Indeed, landlords around the country routinely act as de facto business consultants in their dealings with new franchisees and independent retail stores and restaurants, Thomas says. The owner might steer entrepreneurs toward resources provided by the Small Business Administration or ask them hard questions about how much cash they have on hand. “We’ll tell them they need to have enough money that, if nobody walks in the door for the first six months, they can still keep their merchandise fresh and pay their rent and utilities,” Thomas said. “It gives them something to think about.”

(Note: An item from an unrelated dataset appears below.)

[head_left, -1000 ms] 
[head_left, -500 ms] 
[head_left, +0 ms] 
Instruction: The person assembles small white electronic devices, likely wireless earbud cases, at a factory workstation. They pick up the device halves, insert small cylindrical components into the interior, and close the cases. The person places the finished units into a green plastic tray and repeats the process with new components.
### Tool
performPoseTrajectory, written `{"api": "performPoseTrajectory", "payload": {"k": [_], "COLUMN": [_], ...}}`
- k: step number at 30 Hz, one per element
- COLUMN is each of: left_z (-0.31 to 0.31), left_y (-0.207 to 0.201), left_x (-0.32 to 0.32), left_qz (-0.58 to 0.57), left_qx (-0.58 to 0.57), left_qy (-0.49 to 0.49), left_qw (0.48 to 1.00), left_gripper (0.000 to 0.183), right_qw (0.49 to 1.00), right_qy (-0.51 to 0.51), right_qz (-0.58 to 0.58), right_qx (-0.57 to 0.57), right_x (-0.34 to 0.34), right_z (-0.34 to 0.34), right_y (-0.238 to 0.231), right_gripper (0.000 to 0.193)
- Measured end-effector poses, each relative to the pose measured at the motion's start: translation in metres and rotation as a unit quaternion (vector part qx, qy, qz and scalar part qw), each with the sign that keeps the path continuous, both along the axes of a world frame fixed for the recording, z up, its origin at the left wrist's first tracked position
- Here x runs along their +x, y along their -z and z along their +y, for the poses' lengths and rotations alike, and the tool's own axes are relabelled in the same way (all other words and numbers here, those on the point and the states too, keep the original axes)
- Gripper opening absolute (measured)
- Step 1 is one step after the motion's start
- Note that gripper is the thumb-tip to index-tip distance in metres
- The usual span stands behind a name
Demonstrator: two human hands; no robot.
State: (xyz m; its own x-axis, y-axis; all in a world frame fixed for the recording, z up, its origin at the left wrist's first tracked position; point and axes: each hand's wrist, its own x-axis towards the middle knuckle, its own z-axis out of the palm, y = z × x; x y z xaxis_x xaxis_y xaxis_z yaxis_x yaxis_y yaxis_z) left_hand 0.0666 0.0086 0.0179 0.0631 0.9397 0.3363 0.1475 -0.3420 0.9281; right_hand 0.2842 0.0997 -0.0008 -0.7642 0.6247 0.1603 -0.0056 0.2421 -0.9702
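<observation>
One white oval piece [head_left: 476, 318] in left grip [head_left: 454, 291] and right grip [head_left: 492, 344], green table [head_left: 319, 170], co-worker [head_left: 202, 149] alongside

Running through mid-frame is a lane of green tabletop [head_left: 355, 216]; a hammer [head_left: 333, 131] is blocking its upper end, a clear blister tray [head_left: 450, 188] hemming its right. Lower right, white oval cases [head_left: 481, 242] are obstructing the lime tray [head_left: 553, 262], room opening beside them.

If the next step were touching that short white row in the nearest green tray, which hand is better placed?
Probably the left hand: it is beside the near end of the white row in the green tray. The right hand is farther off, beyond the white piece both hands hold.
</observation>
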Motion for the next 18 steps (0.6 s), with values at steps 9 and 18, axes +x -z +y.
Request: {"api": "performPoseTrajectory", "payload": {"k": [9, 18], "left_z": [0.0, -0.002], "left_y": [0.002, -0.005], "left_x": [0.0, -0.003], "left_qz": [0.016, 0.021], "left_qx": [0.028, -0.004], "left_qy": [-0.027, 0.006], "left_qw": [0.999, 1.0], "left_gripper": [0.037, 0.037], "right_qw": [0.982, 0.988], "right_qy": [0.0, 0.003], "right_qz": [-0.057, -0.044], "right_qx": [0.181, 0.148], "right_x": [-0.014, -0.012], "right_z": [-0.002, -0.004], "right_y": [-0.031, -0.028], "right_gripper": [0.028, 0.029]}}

Once an operator has a solid business plan in place, Parkes may offer TI allowances, give the retailer ample time to secure permits and then throw in a couple of months of free rent. “We will ask those retailers specifically to put those dollars they saved to work in the form of marketing,” Thomas said. “People have to be able to find you.” Thomas and her colleagues don’t hesitate to speak up when they see a tenant that is about to make an unwise business decision. “We have had tenants who wanted to deviate from the norm and not put up a lit sign because it costs more money,” she said. “In addition to allowing them to use TI dollars to pay for that, we’ll explain to them why they need a lit sign: If somebody is driving by at night and you aren’t open, they may see your sign and say, ‘Oh, I didn’t know that store was there.’”
Larger landlords like Kimco have taken this kind of assistance to a new level in recent years, says Goodman. “With their KEYS [Kimco Entrepreneurs Year Start] program, they’re seeking entrepreneurs and new business owners and basically putting them in shopping centers, giving them a year of free rent and providing all kinds of support to make them successful,” he said. According to Kimco, the program has expanded into 19 states, with more than 600 KEYS small shops operating in the portfolio.
Landlords’ Image Problem
A great many of today’s successful chains got their start with store buildouts funded in whole or in part by landlords’ TI allowances. “It’s that way almost every time,” Hurwitz said. Nonetheless, landlords still have something of an image problem among tenants and the general public.
Tough negotiations in the COVID-19 era, in particular, have revealed the common misperception that landlords have carte blanche to give tenants free rent in perpetuity. “Many people don’t understand that landlords are answering to their lenders and that the big, publicly traded owners have to answer to their shareholders and meet certain goals,” Goodman noted. “The landlord is not just a king who can do whatever they want: ‘I like you, so I’m going to give you a break; I don’t like you, so I’m not.’ That’s not the way it works.”
While landlords are often portrayed as villains, adds Hurwitz, their TI lending and other activities create jobs, fund infrastructure, generate tax revenues and enhance people’s lives. “The shopping center industry and individual companies of size and magnitude need to do a better job of articulating the many benefits they bring to the communities they serve.”